Avant cette reprise de la compétition domestique, un tournoi estival a rebattu les cartes du jeu. Ce que confirme, pour son grand bonheur, Diego Simeone, père spirituel du succès français : « Depuis le Mondial, les équipes ont interprété qu’il y a une autre manière de jouer, au nom de laquelle, dans le repli défensif, on grandit offensivement. » Un titre de champion du monde pour la France comme une ode à son football, donc, qui ne sied pas à tous les fins chroniqueurs outre-Pyrénées. Parmi eux, Jorge Valdano, qui livre chaque semaine son ressenti dans les colonnes d’El Pais : « Moi je suis d’une autre école. Ce que je reproche à la France c’est, tout en ayant d’immenses joueurs, d’avoir gagné selon la loi du risque minimum. (...) Ce qui a renforcé Simeone parce que le résultat n’est pas affaire d’opinion. » Cette maxime du Cholismo, de nombreuses formations espagnoles l’ont adoptée depuis la rentrée. De la Real Sociedad au Deportivo Alavés, de Gérone à Getafe, la possession prend des allures de pestiféré. Quelques îlots fidèles au tiki-taka font de la résistance, tels le Betis de Setién, mas ils n’en demeurent pas moins en infériorité numérique.



Aux côtés du romantique de Santander et de son armée de Beticos trônent toujours Real Madrid et FC Barcelone, dans le classement de la possession s’entend. Bien que « moins obsédé par la mainmise sur le cuir depuis l’arrivée de Valverde  » , dixit Luis Milla, le Barça ne peut se battre contre son histoire ni contre son héritage – et affiche 66,8 % de possession, soit le premier rang de Liga.
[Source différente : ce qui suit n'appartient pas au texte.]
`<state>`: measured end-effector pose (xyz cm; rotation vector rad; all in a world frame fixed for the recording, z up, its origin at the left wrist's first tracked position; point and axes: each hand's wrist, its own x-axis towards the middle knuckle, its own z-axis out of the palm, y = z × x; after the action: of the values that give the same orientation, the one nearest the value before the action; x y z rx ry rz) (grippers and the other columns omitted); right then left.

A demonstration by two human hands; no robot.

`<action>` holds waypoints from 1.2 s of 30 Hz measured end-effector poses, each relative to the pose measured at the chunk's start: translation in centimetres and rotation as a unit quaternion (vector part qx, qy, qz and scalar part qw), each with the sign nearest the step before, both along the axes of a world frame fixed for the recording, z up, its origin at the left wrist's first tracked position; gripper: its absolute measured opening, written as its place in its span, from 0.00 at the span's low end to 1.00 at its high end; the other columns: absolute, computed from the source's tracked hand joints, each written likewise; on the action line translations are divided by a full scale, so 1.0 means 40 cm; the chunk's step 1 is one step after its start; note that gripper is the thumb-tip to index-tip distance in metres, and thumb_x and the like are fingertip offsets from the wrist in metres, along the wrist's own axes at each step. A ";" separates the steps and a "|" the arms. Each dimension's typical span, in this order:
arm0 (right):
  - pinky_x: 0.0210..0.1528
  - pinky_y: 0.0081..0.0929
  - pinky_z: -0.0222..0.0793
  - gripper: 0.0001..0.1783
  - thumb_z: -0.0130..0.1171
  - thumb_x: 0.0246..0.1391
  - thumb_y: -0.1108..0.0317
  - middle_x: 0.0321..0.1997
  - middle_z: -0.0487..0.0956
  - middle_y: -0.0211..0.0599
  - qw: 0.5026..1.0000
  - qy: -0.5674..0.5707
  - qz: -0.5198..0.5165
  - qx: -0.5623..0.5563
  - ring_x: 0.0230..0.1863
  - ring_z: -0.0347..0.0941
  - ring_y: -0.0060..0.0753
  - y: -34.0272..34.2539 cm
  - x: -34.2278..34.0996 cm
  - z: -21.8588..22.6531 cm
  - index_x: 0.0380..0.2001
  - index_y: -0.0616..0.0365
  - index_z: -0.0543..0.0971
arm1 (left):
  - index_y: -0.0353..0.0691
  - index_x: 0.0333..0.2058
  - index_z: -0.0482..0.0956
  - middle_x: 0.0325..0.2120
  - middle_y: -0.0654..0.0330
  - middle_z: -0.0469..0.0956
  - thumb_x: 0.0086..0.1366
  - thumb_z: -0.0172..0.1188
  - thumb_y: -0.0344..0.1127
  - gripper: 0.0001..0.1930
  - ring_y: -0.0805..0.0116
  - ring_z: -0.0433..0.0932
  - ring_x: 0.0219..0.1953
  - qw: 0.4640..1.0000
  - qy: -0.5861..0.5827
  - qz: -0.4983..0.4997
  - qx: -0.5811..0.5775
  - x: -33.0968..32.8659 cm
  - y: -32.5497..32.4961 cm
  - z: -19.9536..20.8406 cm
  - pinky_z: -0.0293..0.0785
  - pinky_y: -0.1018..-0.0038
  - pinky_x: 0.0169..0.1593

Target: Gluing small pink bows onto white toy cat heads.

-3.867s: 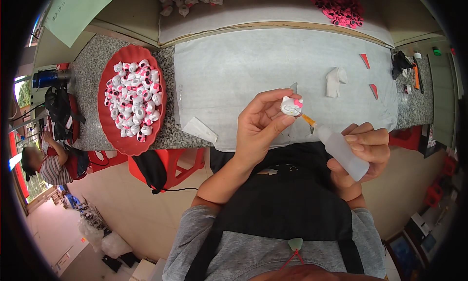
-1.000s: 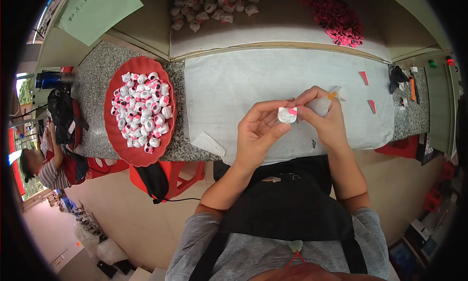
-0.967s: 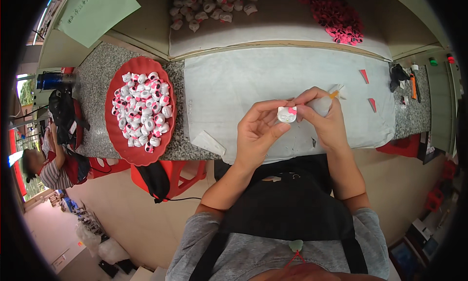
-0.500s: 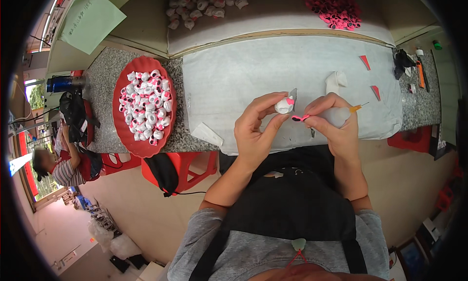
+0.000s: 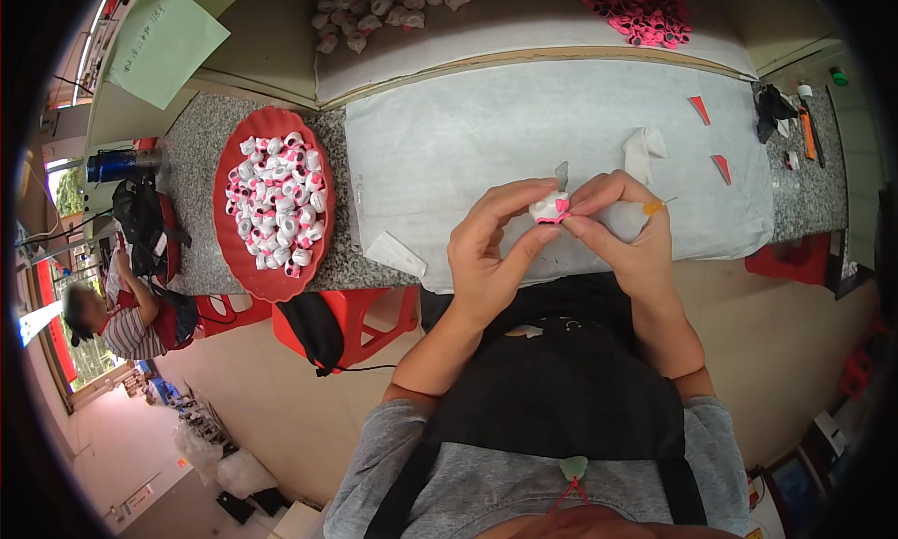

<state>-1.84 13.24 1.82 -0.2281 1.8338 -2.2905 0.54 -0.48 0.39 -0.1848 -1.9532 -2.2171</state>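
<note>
Pinched between the thumb and fingers of my left hand (image 5: 494, 235) is a small white figurine head (image 5: 546, 208) with a pink patch on it. My right hand (image 5: 629, 223) presses a small pink piece (image 5: 556, 218) with its thumb and index finger against the head's lower right side. Tucked in that same hand is a translucent glue bottle (image 5: 624, 222) with an orange cap and a thin needle tip, pointing away to the right. The fingers hide part of both the head and the piece. Both hands are above the white-covered worktop (image 5: 468, 118).
On the left stands a red scalloped tray (image 5: 224, 198) heaped with white-and-pink heads. White pieces (image 5: 379, 15) and pink pieces (image 5: 650, 20) lie on the back shelf. A crumpled tissue (image 5: 641, 154), red slips (image 5: 720, 169) and an orange cutter (image 5: 807, 135) lie right. A person (image 5: 126, 324) sits far left.
My right hand has moved left with the glue bottle and brought the pink piece from beside the white head into contact with it. My left hand has hardly moved.
</note>
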 end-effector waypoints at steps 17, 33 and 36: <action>0.28 0.13 0.61 0.14 0.59 0.32 0.79 0.24 0.71 0.30 0.995 -0.010 0.079 -0.054 0.25 0.65 0.16 -0.004 -0.002 0.000 0.29 0.64 0.73 | 0.31 0.33 0.72 0.35 0.51 0.70 0.47 0.53 0.21 0.11 0.63 0.69 0.40 0.974 -0.023 -0.127 0.188 0.000 -0.026 -0.010 0.65 0.73 0.43; 0.24 0.14 0.61 0.15 0.58 0.32 0.79 0.25 0.72 0.35 0.992 -0.085 0.087 -0.017 0.24 0.66 0.19 -0.006 -0.001 0.016 0.30 0.64 0.70 | 0.32 0.36 0.70 0.36 0.53 0.70 0.49 0.52 0.21 0.13 0.65 0.68 0.41 0.988 -0.022 -0.087 0.124 0.012 -0.028 -0.013 0.63 0.74 0.45; 0.21 0.12 0.60 0.15 0.56 0.33 0.79 0.24 0.71 0.35 0.995 -0.062 0.072 -0.016 0.22 0.65 0.18 -0.009 0.001 0.003 0.31 0.65 0.70 | 0.32 0.37 0.69 0.37 0.53 0.70 0.50 0.51 0.21 0.13 0.66 0.68 0.41 0.990 -0.021 -0.080 0.117 0.013 -0.023 -0.014 0.62 0.74 0.45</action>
<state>-1.81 12.88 1.94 -0.2099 1.6662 -2.1856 1.05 -1.41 -0.17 -0.2731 -1.7337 -2.5500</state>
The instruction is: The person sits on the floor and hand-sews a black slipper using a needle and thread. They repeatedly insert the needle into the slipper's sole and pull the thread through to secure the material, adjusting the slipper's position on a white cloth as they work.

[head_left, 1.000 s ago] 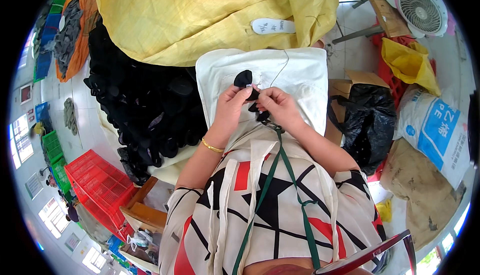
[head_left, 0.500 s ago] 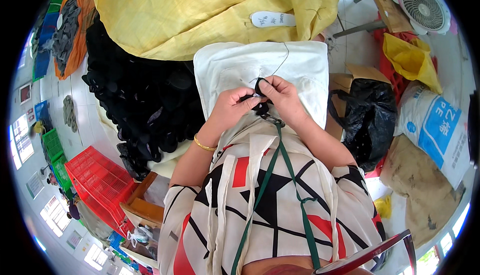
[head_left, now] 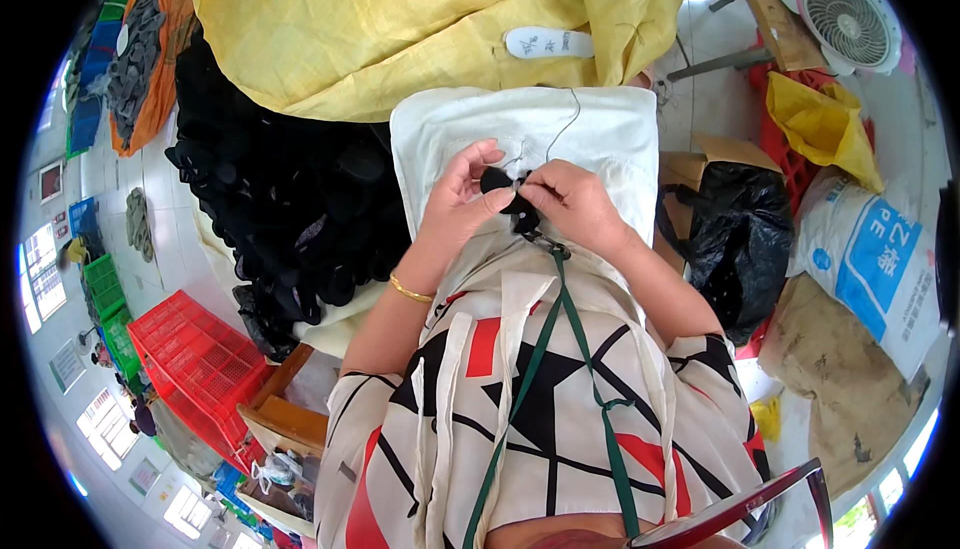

Côté Real (64% de possession), l’analyse diffère, toujours selon ce même sélectionneur thaïlandais : « Lopetegui, et c’est tout à son honneur, rame à contre-courant du passé du Real, mais aussi de la tendance actuelle du football. Même s’il ne l’avouera pas, c’est un disciple de l’école Guardiola, le jeu qu’il prône a quelques années de retard. Car aujourd’hui, même les plus petites équipes de Liga trouvent la parade à un jeu de possession sans verticalité. » Les échecs à répétition de ces Madridistas, à l’image de leur dernier revers face au modeste Deportivo Alavés (1-0), valident ce constat : l’ambition de l’esthétisme a fait son temps, le minimalisme de la rigueur approche de son apogée.

Entre densification et appauvrissement


Prenant au pied de la lettre cet aphorisme, de nombreux entraîneurs de Liga ont décidé de faire leur mue. Les exemples sont légion, du très à la mode Pablo Machin du FC Séville – qui trouve que « la distance entre les équipes se réduit » – à Asier Garitano, faiseur de miracles à Leganés aujourd’hui à la Real Sociedad – dont Moyá, ancien portier de l’Atlético, « trouve de nombreuses similitudes avec Simeone » . Si les « disciples » de Diego Simeone voient leur nombre gonfler au fil des saisons, c’est bien parce que la méthode du Cholo leur permet de combler une partie de l’écart qui les sépare du haut du panier du championnat. « Disposer un bloc bas et compact, travailler les transitions rapides, c’est à la portée de chaque coach et, surtout, de chaque joueur. C’est presque rudimentaire, mais ça fonctionne comme le prouvent les résultats en dents de scie du Real et du Barça. Le travail peut gommer l’écart de talent et de budget » , synthétise Luis Milla. Car cet appauvrissement du jeu, en matière d’ambition, entraîne une densification de l’adversité pour le monstre à deux têtes du football espagnol qui, à défaut de délaisser son trône, devra cravacher pour le conserver.